WHAT IS EXPECTED - Take the listing below and print exactly the lines starting at the line containing "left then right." and ending at the line containing "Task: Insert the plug", both ends included, and no others.

Start of Block

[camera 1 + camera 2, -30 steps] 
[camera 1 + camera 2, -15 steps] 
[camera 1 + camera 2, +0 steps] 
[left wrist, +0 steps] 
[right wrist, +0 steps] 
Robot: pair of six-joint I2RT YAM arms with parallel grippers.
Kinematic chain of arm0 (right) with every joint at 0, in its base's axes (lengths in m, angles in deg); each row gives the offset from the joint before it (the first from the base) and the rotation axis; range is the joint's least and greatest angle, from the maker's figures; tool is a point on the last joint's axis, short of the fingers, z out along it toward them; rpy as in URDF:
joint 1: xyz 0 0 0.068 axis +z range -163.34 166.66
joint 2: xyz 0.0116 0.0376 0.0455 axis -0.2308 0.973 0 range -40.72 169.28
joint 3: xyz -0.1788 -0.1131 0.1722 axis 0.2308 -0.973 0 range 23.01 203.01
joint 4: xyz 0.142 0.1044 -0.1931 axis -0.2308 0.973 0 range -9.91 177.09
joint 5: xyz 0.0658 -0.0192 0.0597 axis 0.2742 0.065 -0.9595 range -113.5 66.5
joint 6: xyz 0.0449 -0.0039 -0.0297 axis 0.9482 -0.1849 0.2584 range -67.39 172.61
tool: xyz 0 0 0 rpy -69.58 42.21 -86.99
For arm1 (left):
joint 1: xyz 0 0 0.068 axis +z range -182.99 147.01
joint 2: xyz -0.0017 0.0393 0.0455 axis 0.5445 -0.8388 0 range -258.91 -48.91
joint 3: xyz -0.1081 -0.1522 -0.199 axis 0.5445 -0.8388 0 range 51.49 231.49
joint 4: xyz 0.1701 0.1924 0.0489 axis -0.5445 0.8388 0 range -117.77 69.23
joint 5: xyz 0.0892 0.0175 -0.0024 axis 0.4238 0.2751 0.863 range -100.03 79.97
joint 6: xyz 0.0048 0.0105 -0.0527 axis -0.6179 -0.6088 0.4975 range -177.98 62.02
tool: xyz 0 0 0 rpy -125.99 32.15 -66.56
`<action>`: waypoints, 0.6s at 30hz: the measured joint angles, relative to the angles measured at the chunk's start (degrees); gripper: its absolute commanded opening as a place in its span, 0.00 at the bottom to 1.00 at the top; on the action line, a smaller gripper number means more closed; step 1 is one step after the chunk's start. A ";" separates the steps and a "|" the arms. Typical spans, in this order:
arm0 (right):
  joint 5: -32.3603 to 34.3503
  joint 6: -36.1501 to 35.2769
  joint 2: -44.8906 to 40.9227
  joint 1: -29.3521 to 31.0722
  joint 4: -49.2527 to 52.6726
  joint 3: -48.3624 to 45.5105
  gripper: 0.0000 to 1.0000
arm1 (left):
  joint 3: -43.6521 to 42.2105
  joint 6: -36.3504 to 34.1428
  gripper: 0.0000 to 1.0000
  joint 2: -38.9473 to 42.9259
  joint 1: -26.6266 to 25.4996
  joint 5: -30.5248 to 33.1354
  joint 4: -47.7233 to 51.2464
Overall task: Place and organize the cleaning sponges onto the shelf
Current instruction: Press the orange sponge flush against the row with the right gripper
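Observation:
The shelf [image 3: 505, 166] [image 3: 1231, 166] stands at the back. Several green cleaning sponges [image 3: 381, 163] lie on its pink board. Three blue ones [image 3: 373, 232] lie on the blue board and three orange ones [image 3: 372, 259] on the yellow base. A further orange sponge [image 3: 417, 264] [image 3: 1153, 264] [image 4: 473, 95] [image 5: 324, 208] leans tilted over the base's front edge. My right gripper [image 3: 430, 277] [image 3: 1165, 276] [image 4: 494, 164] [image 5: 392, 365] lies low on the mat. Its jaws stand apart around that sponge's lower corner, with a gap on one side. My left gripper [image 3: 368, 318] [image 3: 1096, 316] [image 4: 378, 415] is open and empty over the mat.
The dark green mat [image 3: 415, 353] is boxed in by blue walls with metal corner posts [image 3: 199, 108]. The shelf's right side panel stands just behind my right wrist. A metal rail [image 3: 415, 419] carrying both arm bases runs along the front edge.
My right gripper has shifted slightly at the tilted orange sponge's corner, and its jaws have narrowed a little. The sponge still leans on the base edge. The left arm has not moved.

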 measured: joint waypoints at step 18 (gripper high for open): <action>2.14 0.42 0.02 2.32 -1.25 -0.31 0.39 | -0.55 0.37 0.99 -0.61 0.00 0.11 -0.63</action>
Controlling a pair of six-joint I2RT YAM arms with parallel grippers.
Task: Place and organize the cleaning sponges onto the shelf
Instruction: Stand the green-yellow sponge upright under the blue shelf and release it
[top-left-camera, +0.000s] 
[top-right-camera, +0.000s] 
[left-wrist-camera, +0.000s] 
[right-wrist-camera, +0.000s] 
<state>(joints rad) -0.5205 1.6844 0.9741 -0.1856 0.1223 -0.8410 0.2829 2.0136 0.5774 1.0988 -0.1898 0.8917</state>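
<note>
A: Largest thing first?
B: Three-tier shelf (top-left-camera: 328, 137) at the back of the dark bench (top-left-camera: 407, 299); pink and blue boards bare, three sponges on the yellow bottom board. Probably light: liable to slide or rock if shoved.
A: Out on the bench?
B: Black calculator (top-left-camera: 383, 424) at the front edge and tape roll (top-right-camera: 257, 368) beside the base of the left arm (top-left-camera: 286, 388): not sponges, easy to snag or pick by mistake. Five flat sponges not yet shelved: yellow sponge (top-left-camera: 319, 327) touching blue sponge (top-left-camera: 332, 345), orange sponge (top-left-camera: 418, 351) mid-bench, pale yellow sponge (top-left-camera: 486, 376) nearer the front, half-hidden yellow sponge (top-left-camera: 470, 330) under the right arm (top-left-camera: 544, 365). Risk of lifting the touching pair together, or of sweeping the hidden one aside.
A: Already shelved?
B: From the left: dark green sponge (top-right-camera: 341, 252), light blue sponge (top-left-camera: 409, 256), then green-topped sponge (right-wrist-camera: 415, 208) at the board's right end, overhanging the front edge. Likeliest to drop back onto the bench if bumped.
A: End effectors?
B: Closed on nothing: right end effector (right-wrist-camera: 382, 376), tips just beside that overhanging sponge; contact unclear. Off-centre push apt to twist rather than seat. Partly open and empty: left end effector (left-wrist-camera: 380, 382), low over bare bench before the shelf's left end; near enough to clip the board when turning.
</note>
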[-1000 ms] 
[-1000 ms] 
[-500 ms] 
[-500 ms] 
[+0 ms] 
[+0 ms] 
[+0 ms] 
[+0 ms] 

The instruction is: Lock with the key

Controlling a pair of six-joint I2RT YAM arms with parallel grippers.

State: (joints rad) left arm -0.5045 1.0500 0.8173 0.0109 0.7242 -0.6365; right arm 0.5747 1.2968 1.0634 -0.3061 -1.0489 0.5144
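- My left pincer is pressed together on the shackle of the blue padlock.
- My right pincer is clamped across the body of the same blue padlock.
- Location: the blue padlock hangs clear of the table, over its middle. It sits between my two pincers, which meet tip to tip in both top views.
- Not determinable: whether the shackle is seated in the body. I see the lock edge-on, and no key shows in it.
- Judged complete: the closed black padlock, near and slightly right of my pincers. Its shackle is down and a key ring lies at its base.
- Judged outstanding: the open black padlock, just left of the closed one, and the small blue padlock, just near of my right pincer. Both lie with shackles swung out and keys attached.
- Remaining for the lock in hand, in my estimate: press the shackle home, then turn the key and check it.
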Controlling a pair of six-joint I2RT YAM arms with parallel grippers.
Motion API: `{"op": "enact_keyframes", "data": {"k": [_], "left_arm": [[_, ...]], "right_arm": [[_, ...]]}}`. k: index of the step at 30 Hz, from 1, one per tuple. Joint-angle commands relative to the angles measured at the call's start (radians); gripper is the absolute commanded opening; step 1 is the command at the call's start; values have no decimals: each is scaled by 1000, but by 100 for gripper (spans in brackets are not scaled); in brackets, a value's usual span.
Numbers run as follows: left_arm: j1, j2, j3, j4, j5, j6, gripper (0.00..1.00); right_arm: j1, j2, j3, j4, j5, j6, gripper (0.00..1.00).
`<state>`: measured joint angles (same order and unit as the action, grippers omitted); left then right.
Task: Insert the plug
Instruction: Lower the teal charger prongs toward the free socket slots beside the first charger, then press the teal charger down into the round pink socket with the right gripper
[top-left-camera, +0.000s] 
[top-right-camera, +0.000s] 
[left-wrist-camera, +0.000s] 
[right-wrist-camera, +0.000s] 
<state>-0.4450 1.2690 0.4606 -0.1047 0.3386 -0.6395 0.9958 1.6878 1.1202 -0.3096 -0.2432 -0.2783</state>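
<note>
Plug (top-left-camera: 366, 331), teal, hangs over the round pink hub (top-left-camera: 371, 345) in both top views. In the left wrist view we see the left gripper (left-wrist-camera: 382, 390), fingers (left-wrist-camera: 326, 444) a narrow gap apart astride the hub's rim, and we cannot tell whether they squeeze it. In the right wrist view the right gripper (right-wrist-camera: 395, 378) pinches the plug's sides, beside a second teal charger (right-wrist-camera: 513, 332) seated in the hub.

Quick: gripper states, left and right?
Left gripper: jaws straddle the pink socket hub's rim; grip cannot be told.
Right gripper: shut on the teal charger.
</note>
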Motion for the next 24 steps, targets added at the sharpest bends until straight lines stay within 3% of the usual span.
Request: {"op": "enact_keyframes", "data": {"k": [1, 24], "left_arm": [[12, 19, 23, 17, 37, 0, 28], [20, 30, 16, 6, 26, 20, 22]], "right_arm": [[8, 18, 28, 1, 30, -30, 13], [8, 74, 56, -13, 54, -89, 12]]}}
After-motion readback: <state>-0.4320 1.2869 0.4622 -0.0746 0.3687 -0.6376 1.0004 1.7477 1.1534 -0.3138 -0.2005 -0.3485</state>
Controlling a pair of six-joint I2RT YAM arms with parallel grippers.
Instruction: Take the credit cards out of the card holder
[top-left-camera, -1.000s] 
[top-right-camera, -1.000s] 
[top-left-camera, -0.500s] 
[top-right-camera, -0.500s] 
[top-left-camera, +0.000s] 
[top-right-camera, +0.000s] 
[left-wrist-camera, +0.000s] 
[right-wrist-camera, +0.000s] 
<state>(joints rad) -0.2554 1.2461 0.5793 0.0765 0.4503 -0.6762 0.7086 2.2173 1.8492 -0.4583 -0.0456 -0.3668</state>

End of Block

ANSWER BOX -
`<state>`: measured joint angles (same order and unit as the action, grippers omitted); left then right.
Task: Insert the plug

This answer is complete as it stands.